Could you retype the entries exactly as they are?

━━━ Stored data ━━━

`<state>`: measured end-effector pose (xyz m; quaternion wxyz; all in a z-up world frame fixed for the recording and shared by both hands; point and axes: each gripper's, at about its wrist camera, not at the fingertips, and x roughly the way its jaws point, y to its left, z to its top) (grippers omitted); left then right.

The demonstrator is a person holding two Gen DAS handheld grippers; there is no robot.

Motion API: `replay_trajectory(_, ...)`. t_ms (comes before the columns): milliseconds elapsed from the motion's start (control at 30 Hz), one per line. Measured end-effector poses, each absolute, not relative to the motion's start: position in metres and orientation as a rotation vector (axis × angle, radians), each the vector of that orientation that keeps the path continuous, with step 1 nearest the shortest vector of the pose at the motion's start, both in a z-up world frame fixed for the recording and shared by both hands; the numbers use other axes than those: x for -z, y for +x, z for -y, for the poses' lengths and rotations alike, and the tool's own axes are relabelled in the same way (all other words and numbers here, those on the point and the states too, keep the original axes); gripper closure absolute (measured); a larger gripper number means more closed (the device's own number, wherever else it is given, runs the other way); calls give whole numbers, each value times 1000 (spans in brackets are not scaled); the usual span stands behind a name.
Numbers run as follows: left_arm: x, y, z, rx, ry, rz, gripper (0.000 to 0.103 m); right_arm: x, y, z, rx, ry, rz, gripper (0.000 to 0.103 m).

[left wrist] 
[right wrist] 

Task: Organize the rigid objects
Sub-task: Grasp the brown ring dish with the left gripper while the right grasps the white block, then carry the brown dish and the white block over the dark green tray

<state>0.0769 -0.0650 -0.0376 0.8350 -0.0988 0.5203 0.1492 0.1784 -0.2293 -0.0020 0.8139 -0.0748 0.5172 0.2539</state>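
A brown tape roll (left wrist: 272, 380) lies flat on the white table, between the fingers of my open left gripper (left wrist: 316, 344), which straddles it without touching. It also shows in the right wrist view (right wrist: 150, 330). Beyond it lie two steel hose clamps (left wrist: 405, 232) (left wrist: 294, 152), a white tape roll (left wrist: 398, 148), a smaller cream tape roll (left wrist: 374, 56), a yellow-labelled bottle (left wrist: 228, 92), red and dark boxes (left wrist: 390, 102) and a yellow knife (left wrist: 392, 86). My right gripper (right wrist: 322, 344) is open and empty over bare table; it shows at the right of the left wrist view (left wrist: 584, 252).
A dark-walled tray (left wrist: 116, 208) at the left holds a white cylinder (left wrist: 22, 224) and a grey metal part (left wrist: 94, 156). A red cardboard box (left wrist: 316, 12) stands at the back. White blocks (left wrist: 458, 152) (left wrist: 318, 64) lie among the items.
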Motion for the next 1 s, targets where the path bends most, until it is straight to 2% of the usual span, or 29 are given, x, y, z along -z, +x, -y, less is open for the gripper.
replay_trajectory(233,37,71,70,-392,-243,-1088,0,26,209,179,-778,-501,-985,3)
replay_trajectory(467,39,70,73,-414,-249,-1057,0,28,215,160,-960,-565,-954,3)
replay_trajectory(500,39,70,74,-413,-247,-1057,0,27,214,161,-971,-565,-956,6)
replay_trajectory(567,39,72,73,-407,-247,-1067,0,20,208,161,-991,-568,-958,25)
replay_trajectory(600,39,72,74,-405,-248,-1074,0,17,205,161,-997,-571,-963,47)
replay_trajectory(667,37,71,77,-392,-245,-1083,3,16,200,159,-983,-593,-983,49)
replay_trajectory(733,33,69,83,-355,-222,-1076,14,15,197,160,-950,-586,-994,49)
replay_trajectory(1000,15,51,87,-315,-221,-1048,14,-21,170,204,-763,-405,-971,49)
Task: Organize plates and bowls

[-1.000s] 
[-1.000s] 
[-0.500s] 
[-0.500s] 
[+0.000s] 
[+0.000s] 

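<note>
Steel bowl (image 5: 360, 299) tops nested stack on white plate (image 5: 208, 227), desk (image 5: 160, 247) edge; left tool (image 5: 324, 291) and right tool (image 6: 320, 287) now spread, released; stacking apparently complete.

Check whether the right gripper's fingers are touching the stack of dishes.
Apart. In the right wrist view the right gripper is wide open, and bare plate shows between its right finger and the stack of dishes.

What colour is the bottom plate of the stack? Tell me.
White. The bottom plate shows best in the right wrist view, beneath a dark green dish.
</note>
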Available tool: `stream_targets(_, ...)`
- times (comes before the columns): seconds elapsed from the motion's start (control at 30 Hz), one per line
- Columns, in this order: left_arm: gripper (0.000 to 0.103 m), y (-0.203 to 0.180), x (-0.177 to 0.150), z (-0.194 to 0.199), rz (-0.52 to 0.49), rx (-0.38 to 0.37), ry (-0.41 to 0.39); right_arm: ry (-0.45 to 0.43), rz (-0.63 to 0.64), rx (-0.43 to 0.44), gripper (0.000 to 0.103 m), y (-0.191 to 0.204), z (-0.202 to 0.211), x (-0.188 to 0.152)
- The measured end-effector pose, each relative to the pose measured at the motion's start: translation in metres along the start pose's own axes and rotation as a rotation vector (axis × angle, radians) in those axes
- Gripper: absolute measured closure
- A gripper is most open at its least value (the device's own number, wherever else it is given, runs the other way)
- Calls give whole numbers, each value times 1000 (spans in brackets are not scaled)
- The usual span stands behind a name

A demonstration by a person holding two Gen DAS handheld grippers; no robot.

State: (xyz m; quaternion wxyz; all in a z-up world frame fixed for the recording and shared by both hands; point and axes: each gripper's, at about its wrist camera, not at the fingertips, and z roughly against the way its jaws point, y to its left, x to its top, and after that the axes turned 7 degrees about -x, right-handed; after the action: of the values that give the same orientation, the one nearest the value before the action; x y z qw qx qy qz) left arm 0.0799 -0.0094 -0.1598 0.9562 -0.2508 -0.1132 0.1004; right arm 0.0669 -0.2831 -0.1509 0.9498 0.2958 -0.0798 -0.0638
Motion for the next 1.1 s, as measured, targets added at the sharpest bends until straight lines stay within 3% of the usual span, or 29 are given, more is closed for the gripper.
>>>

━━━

Reply to the exercise.
`<state>`: measured end-effector pose (xyz m; quaternion wxyz; all in a z-up world frame fixed for the recording and shared by both hands; point and axes: each gripper's, at about its wrist camera, not at the fingertips, and x roughly the way its jaws point, y to its left, z to its top) (grippers omitted); left then right.

The demonstrator is a person holding two Gen DAS handheld grippers; there is no robot.

Motion API: `replay_trajectory(_, ...)`. t_ms (comes before the columns): milliseconds elapsed from the motion's start (control at 30 Hz), one per line. Measured end-effector poses, each absolute, not relative to the motion's start: position in metres and orientation as a rotation vector (axis × angle, radians), each the vector of that orientation that keeps the path continuous, with step 1 nearest the shortest vector of the pose at the motion's start, both in a z-up world frame fixed for the recording and shared by both hands; the numbers use other axes than those: x for -z, y for +x, z for -y, for the poses' lengths and rotations alike, and the tool's own axes are relabelled in the same way (all other words and numbers here, those on the point and the states too, keep the original axes); gripper closure absolute (measured); a larger gripper number means more closed (the device's own number, wherever else it is given, runs the other way); calls give whole numbers, each value times 1000 (spans in brackets are not scaled); the usual span stands behind a name.
Numbers run as follows: left_arm: x, y, z, rx, ry, rz, gripper (0.000 to 0.103 m); right_arm: x, y, z, rx, ry, rz, gripper (0.000 to 0.103 m).

[left wrist] 
[right wrist] 

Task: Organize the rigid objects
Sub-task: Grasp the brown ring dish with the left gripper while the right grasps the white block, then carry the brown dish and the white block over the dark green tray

<state>0.0769 -0.0650 -0.0376 0.8350 -0.0988 0.5203 0.1492 0.1784 -0.2293 -0.0020 0.8139 -0.0748 0.5172 0.2539</state>
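A brown tape roll (left wrist: 272, 380) lies flat on the white table, between the fingers of my open left gripper (left wrist: 316, 344), which straddles it without touching. It also shows in the right wrist view (right wrist: 150, 330). Beyond it lie two steel hose clamps (left wrist: 405, 232) (left wrist: 294, 152), a white tape roll (left wrist: 398, 148), a smaller cream tape roll (left wrist: 374, 56), a yellow-labelled bottle (left wrist: 228, 92), red and dark boxes (left wrist: 390, 102) and a yellow knife (left wrist: 392, 86). My right gripper (right wrist: 322, 344) is open and empty over bare table; it shows at the right of the left wrist view (left wrist: 584, 252).
A dark-walled tray (left wrist: 116, 208) at the left holds a white cylinder (left wrist: 22, 224) and a grey metal part (left wrist: 94, 156). A red cardboard box (left wrist: 316, 12) stands at the back. White blocks (left wrist: 458, 152) (left wrist: 318, 64) lie among the items.
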Motion for the next 1 s, targets where the path bends most, until it is straight to 2% of the usual span, or 29 are given, x, y, z along -z, +x, -y, less is open for the gripper.
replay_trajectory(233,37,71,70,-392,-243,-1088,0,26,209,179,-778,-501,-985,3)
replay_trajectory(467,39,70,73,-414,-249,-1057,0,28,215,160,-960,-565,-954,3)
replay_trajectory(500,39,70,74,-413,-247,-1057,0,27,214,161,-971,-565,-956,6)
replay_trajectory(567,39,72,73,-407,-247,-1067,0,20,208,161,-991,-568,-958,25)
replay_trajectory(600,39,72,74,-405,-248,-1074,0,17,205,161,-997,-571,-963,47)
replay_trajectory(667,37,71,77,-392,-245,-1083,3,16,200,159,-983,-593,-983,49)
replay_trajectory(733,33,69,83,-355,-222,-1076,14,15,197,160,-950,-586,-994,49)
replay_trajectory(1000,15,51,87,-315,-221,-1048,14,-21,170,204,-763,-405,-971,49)
Task: Organize plates and bowls

[-1.000s] 
[-1.000s] 
[-0.500s] 
[-0.500s] 
[+0.000s] 
[+0.000s] 

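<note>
Steel bowl (image 5: 360, 299) tops nested stack on white plate (image 5: 208, 227), desk (image 5: 160, 247) edge; left tool (image 5: 324, 291) and right tool (image 6: 320, 287) now spread, released; stacking apparently complete.

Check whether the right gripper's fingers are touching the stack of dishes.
Apart. In the right wrist view the right gripper is wide open, and bare plate shows between its right finger and the stack of dishes.

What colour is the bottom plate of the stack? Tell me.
White. The bottom plate shows best in the right wrist view, beneath a dark green dish.
</note>
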Available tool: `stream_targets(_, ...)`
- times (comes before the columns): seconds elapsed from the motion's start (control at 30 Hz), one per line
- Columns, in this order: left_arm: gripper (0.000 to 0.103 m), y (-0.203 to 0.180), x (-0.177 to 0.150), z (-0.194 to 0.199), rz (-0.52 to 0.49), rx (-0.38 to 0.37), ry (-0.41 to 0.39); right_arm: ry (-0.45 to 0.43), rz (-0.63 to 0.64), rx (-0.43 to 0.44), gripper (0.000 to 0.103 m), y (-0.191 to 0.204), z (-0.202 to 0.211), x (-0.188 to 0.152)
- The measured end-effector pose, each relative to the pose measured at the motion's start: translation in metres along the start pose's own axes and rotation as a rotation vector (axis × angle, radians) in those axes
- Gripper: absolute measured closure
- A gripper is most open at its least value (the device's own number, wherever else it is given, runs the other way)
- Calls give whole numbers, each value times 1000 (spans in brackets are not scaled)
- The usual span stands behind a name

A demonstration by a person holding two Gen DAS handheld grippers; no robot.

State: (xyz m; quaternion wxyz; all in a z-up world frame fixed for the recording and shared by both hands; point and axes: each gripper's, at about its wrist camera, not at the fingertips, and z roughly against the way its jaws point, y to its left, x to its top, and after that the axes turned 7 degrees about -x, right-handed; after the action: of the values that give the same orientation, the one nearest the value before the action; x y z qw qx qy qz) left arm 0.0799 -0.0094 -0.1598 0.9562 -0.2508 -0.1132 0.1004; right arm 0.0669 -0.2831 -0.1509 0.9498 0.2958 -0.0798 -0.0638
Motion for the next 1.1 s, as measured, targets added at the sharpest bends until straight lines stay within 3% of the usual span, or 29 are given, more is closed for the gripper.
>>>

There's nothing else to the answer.